Try it →
Every line of the listing is returned unchanged, and every picture is dropped.

• • • • • • •

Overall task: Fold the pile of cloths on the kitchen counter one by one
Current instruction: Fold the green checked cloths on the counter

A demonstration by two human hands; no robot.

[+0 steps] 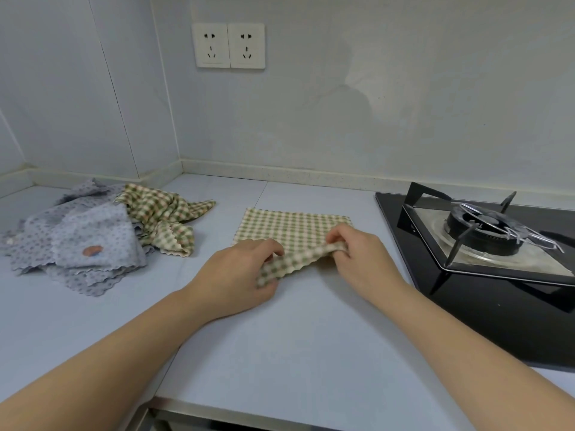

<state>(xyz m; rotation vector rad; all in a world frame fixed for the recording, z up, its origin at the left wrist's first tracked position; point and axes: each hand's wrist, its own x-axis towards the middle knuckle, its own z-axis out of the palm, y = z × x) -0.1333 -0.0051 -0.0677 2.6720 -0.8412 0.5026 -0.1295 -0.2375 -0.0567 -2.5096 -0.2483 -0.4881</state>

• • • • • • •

Solution to the exercise →
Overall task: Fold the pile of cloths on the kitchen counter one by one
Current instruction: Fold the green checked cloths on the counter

A demonstration by two human hands; no robot.

[+0 steps] 

<state>(xyz m; rotation vector rad; all in a world frame fixed for the recording, z up, its origin at the left wrist's first tracked position; point and axes: each hand's wrist, its own x-axis towards the middle knuckle, its own z-axis out of the palm, y = z × x) -0.1333 -0.0051 -0.0677 2.6720 -0.8412 0.5026 -0.1295 -0.2375 -0.0567 -2.5096 -0.2483 -0.4881</state>

With this, the exercise is done.